[ASSIGNED TASK]:
Using the material below, print the line that contains "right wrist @", the line that contains "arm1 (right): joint", and every line in between, exactly and nothing else.

BEGIN EXERCISE DATA

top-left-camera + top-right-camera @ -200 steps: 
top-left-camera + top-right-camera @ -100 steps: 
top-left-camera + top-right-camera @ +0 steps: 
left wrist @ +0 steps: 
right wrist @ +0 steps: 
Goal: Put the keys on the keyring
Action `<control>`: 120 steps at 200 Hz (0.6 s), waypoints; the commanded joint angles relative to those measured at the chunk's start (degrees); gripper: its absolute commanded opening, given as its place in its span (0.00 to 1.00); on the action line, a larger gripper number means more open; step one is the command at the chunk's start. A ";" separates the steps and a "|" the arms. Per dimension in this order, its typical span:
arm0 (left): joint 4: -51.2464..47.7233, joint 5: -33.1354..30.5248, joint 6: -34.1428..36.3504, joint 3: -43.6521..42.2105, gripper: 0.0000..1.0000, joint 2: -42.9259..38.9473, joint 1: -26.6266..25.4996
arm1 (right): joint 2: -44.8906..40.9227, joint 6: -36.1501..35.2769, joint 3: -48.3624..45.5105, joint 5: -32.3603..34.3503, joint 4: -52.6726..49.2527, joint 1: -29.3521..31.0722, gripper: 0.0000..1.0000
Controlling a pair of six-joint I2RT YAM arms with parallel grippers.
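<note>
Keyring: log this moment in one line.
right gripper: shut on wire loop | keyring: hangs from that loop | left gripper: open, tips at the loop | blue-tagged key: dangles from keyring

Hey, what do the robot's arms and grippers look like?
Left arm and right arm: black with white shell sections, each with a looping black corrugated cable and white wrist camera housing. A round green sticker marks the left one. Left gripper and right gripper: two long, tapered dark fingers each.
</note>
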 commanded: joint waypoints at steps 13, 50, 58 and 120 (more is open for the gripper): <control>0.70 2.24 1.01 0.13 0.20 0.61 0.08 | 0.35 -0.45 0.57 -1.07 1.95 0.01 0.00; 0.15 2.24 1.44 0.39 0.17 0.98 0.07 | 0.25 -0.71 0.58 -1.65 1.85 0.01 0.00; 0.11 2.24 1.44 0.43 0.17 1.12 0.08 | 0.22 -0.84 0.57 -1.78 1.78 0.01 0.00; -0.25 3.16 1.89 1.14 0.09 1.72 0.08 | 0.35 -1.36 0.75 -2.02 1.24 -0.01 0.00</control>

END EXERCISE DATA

[ANSWER TO THIS TASK]:
right wrist @ +0 steps: 
Goal: Put the keys on the keyring
Action `<control>`: 120 steps at 200 Hz (0.6 s), waypoints; the commanded joint angles relative to those measured at the chunk's start (degrees); gripper: its absolute commanded opening, given as its place in its span (0.00 to 1.00); on the action line, a larger gripper number means more open; step one is the command at the chunk's start. A ";" separates the steps and a "|" the arms. Per dimension in this order, its typical span:
arm0 (left): joint 4: -51.2464..47.7233, joint 5: -33.1354..30.5248, joint 6: -34.1428..36.3504, joint 3: -43.6521..42.2105, gripper: 0.0000..1.0000, joint 2: -42.9259..38.9473, joint 1: -26.6266..25.4996
arm1 (right): joint 2: -44.8906..40.9227, joint 6: -36.1501..35.2769, joint 3: -48.3624..45.5105, joint 5: -32.3603..34.3503, joint 4: -52.6726..49.2527, joint 1: -29.3521..31.0722, gripper: 0.0000..1.0000

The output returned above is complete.